Preparing a home for aging parents is relatively easy for someone who is still active. Some common and basic changes are basic and simple to do, like installing bathroom handrails, lowering shelves in the kitchen, rearranging frequently used items for easier access, adding more lighting, removing trip hazards like throw rugs, and installing a medical alert system. If your parent has grown frail, however, and does not walk without assistance, the chances of falling are great. According to the CDC, one out of three adults age 65 and older falls each year. Twenty to thirty percent of people who do fall suffer moderate to severe injuries such as hip fractures or head traumas. Ask yourself: keeping Mom in her home may be comforting to her, but is she safe? Should she be alone? A fall will force the decision to find a care alternative and the injury will already be suffered. 

Nutrition. 

Many older adults find cooking a chore or find that it isn’t enjoyable to cook for one. Today, online grocery stores allow customers to set up shopping lists for easy reordering, with access to a wide selection of produce, poultry, and even laundry detergent. For someone comfortable with technology, this can work very well. Or, the family can divvy up the days to cook meals or even set up delivery from Meals on Wheels. Ask yourself: is your parent eating a well-rounded selection of food each day? Finding food going bad in the refrigerator or tossed in the garbage can be an indication that your loved one might not be eating well. Poor diet, especially for someone with a chronic condition, can lead to health complications. Food always tastes better when a meal is shared. Often, older adults who live alone don’t make the effort to eat a meal because they have no one to dine with.

Managing medications. 

Managing multiple medications can be extremely confusing for many people, but some older adults could be jeopardizing their health unintentionally.
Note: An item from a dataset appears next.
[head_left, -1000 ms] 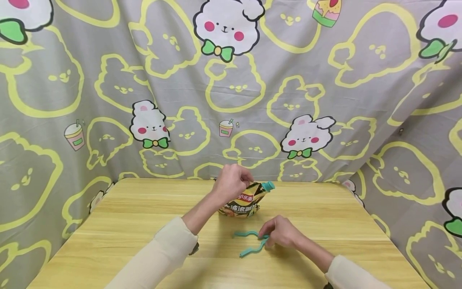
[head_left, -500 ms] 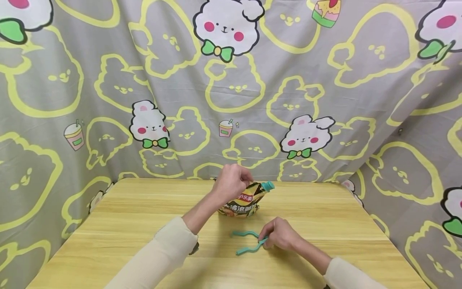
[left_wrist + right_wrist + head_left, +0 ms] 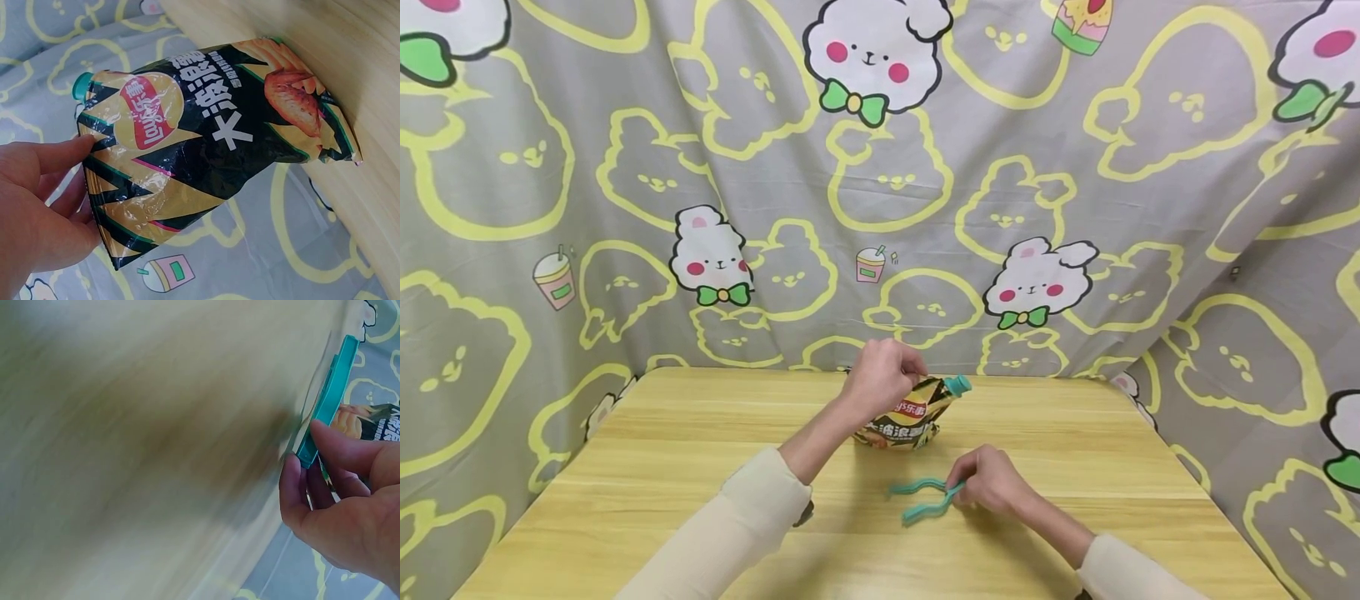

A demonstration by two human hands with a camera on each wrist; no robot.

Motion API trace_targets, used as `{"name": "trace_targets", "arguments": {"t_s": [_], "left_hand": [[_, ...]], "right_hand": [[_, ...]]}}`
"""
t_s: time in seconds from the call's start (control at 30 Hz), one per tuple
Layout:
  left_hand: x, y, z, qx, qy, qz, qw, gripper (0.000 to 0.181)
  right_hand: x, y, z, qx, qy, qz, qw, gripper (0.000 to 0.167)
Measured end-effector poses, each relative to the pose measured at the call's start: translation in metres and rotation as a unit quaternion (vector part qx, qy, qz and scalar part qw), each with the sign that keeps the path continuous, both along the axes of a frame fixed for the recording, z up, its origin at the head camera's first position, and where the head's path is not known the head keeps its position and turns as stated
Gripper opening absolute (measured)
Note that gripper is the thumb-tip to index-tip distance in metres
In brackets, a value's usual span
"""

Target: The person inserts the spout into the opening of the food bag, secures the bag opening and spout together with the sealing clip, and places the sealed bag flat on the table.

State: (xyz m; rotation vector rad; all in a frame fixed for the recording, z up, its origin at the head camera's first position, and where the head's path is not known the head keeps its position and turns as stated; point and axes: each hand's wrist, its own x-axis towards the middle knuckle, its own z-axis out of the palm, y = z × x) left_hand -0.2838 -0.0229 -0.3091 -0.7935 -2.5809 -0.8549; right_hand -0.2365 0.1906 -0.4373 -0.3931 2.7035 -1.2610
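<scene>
- Pinching, with the left hand, the upper edge of a glossy black-and-gold plastic chip bag, printed with a round red-and-gold "Lay's" logo, white Chinese lettering and a picture of a browned chicken wing.
- Standing the chip bag beneath the left hand, upper edge raised, bottom end against the pale yellow wood-grain table.
- Showing a short teal cylindrical spout-like piece at the upper corner of the chip bag, just to the right of the left hand.
- Holding, with the right hand, a teal two-armed plastic clip by the joined end, between thumb and fingertips.
- Spreading both wavy arms of the clip in an open V, pointing leftward from the right hand, apart from the chip bag. Cannot tell whether touching the table.
- Positioned with the right hand nearer to the body than the left.
- Covering both forearms with cream sleeves.
- Backed, beyond both hands, by a grey fabric curtain with yellow outlines and white rabbit heads.
</scene>
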Motion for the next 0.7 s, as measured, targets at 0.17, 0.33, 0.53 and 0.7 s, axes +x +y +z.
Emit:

According to a study published by the Society of Internal Medicine a few years ago, 41% percent of seniors reported taking five or more prescription medications, and more than half had two or more prescribing physicians. Ask yourself: do you have some suspicions that your loved one is not following a drug regimen correctly? In-home assistance for a parent or parents may be an option if your parents simply need help remembering to take their medications. If your concerns go deeper, that your parents may no longer be able to manage their medications, you may need to consider services provided by an assisted living community or risk experiencing a medical emergency.  

Loneliness. 

Feeling left out and isolated or experiencing limited companionship is a common challenge of aging. Old friends may have moved away or died. If your parent no longer drives, he or she may hesitate to “bother” you for transportation. The impact of loneliness is significant. A recent New York Times article, “At Home, Many Seniors Are Imprisoned by Their Independence,” noted that depression affects a quarter to a third of the semi-homebound and 60% of the completely homebound.  Ask yourself: is your parent finding joy in life? Do they have opportunities to spend time with their peers? Is all the time you spend with them taken up with chores? Loneliness does not mean living alone. Almost two-thirds of seniors who reported feeling lonely were married or living with a partner. Aging does not have to mean an end to living a full life.
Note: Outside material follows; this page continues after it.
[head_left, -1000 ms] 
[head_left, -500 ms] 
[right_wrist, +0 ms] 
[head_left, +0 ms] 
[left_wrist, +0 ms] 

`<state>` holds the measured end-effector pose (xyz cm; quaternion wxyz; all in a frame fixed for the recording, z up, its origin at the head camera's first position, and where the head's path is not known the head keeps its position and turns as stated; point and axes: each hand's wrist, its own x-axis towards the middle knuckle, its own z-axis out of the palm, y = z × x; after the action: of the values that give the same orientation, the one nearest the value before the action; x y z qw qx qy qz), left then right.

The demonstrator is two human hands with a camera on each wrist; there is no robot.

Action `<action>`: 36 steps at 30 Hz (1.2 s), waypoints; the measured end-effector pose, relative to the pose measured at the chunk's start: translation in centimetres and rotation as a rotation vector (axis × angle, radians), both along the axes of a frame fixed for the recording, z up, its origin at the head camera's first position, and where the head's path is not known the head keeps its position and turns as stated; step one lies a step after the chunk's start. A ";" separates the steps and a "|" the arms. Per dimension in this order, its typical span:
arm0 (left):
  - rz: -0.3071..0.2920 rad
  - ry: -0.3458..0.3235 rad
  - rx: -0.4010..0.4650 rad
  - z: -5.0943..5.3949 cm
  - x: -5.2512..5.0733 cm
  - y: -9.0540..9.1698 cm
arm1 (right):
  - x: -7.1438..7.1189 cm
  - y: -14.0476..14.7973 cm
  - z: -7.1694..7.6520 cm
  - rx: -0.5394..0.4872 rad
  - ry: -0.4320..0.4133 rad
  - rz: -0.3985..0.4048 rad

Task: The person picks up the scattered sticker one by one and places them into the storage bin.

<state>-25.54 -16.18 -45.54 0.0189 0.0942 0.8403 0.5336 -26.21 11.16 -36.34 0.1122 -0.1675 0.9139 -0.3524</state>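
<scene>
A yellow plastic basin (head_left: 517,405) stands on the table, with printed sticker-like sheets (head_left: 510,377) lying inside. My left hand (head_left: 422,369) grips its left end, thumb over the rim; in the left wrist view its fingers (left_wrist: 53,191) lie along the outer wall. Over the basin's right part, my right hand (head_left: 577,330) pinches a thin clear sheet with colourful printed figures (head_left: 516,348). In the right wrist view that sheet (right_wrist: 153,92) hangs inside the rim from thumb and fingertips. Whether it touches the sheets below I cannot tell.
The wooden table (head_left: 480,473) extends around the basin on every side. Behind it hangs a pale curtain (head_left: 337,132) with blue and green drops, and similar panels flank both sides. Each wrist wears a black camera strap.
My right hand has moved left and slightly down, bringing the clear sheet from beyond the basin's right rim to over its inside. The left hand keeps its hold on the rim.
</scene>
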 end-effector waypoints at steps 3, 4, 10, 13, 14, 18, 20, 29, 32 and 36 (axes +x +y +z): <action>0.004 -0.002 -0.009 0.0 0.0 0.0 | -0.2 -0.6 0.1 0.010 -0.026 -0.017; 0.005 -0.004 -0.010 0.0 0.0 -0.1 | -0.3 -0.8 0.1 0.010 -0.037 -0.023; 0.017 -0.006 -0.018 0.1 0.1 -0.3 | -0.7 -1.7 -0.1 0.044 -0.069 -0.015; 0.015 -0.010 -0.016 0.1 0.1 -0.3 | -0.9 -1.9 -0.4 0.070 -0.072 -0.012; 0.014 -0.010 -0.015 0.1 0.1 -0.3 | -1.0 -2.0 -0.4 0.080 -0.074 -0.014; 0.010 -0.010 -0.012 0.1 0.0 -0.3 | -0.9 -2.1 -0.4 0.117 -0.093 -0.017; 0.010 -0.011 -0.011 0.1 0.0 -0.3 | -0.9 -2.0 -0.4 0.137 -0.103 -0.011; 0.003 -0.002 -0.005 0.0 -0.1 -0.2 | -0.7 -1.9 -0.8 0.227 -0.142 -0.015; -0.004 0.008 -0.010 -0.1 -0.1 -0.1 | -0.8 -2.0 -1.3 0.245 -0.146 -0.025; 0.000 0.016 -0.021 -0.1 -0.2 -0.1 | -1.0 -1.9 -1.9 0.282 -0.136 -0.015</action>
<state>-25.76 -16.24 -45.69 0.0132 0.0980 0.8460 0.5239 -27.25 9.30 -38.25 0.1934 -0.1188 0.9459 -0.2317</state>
We often hear from older adults who recently moved into our communities that they wished they would have made the move sooner. They’ve come to realize how much more pleasurable living can be when they are surrounded by friends who enjoy the same interests. And there is peace of mind knowing that staff is nearby to assist if help is needed. Instead of the fear they had of losing independence when they moved, they actually gained some. 

While there are a variety of services that can support an older adult in his or her home, it still doesn’t mean that your loved one is living independently. By making an honest assessment of the situation, you will know what the right course of action is for you and your loved one.